El Periquillo Sarniento. Tomo I
El Periquillo Sarniento. Tomo I Cada muchacho haría en su casa lo que yo en la mía, que fue contar al pie de la letra todo el pasaje, y la resolución de mi maestro de no volver a abrir la escuela.
Con esta noticia tuvo mi padre que solicitarme nuevo maestro, y lo halló al cabo de cinco días. Llevóme a su escuela y entregóme bajo su terrible férula.
¡Qué instable es la fortuna en esta vida!

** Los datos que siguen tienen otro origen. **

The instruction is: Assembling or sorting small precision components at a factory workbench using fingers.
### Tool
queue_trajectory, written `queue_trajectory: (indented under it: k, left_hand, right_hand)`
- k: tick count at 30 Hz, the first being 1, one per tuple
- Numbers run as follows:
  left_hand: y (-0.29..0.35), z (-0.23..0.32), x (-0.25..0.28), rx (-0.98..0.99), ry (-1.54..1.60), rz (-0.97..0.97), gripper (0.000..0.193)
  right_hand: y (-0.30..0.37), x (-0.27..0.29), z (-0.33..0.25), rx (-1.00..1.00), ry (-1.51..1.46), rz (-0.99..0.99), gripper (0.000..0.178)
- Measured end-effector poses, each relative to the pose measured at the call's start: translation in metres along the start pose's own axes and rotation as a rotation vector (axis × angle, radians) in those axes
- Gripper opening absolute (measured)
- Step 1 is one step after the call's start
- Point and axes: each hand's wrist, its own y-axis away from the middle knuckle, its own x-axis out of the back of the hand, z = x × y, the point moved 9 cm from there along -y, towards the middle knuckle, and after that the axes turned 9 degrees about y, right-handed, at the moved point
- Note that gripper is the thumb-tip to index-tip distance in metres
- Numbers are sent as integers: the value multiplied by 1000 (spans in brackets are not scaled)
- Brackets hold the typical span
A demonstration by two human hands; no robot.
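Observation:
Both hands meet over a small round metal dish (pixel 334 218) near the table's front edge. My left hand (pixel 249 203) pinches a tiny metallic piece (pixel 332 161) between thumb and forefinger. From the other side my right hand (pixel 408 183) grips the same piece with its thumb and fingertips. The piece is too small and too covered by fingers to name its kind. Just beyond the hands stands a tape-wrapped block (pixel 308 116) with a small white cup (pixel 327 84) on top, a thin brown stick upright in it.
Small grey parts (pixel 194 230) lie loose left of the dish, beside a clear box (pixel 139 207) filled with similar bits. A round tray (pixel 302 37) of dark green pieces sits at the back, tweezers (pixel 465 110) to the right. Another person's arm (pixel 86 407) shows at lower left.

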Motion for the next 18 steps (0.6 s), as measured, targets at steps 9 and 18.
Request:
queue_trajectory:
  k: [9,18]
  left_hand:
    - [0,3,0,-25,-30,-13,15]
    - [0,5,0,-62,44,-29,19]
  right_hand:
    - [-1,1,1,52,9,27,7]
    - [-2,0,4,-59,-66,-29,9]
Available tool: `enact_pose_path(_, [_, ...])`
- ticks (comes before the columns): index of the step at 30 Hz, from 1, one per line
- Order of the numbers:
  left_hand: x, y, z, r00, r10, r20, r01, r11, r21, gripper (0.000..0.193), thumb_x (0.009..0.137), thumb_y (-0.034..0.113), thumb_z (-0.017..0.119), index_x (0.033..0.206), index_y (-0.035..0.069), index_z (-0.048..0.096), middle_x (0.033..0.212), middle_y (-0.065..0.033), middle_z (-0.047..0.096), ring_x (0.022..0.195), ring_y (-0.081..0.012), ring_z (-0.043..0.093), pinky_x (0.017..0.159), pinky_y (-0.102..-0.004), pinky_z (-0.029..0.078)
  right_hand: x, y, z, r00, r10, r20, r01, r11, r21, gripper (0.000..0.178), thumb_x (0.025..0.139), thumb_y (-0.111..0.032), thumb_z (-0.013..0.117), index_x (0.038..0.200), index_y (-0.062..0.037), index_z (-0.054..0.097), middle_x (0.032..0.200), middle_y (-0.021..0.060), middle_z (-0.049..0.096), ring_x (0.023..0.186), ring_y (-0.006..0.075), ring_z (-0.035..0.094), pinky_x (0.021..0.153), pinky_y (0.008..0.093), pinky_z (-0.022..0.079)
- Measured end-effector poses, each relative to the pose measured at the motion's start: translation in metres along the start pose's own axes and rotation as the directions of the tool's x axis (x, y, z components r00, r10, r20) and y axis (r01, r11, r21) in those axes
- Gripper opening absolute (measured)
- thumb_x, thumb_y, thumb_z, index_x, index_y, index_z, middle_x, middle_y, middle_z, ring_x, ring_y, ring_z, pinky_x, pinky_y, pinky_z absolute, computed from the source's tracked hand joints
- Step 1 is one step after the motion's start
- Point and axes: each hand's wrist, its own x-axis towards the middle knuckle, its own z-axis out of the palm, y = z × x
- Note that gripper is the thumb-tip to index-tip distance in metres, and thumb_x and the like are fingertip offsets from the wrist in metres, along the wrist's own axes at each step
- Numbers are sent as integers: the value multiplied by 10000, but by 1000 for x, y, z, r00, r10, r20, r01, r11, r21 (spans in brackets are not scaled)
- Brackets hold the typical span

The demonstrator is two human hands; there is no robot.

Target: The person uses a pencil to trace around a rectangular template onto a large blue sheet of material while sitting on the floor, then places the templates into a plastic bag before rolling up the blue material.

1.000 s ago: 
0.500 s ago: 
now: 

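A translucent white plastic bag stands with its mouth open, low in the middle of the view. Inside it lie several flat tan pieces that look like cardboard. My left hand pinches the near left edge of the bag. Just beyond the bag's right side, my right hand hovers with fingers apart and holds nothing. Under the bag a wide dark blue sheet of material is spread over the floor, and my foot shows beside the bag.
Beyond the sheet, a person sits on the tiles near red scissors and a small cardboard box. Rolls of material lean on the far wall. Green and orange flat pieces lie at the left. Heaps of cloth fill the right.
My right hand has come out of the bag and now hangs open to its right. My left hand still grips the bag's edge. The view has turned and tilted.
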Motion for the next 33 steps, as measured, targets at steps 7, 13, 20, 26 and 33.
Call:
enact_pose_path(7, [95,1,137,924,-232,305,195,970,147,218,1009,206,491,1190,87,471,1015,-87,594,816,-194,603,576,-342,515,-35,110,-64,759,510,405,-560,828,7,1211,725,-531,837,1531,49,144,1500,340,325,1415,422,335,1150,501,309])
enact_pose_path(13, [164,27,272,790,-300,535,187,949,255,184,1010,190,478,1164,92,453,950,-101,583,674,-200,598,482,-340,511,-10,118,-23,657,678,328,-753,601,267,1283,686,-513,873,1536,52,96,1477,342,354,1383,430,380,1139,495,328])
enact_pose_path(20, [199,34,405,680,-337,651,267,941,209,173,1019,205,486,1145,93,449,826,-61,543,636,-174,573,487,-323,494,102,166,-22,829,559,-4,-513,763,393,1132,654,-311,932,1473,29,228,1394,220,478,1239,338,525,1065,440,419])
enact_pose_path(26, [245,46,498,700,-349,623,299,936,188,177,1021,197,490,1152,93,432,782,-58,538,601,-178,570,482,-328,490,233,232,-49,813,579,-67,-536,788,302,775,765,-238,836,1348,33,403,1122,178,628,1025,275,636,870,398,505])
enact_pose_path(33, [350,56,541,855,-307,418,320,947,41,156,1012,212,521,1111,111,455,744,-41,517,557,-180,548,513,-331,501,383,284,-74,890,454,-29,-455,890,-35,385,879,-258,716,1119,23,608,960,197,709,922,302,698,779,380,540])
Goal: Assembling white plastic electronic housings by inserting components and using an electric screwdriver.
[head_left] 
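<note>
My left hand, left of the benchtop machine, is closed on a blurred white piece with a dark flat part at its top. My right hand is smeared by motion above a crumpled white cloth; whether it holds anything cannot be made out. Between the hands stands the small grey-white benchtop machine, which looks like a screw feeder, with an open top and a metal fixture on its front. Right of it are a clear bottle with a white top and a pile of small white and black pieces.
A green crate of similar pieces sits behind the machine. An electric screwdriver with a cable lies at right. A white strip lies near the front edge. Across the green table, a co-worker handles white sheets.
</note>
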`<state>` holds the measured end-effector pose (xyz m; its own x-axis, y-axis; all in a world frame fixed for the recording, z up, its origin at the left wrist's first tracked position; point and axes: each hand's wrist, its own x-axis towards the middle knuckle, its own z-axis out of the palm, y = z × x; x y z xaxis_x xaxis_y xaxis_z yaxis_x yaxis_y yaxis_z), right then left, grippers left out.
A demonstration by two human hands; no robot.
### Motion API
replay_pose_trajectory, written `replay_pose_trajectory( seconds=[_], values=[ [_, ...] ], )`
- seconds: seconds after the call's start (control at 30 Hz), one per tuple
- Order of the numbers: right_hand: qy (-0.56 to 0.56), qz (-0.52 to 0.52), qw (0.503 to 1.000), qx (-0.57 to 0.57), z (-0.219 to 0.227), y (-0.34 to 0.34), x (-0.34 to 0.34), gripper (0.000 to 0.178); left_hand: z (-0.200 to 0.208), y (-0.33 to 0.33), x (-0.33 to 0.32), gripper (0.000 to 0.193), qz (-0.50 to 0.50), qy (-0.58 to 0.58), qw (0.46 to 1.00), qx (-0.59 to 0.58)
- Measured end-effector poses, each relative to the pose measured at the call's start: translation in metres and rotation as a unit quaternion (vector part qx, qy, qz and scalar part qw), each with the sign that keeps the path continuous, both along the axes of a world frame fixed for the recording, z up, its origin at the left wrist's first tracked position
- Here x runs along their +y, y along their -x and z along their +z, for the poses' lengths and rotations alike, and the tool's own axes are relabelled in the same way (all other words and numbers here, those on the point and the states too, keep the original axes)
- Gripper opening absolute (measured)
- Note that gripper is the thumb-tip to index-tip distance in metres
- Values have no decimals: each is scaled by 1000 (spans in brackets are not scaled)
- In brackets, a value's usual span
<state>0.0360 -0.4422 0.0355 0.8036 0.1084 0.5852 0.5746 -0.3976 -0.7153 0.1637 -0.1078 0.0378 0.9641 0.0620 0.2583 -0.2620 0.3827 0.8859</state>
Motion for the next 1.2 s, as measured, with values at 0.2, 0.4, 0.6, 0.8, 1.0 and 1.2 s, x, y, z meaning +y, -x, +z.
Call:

Apenas nos muestra un día su rostro favorable para mirarnos con ceño muchos meses. ¡Válgame Dios, y cómo conocí esta verdad en la mudanza de mi escuela! En un instante me vi pasar de un paraíso a un infierno, y del poder de un ángel al de un diablo atormentador. El mundo se me volvió de arriba abajo.
Este mi nuevo maestro era alto, seco, entrecano, bastante bilioso e hipocondríaco, hombre de bien a toda prueba, arrogante lector, famoso pendolista, aritmético diestro y muy regular estudiante; pero todas estas prendas las deslucía su genio tétrico y duro.
Era demasiado eficaz y escrupuloso. Tenía muy pocos discípulos, y a cada uno consideraba como el único objeto de su instituto. ¡Bello pensamiento si lo hubiera sabido dirigir con prudencia! Pero unos pecan por uno y otros por otro extremo donde falta aquella virtud.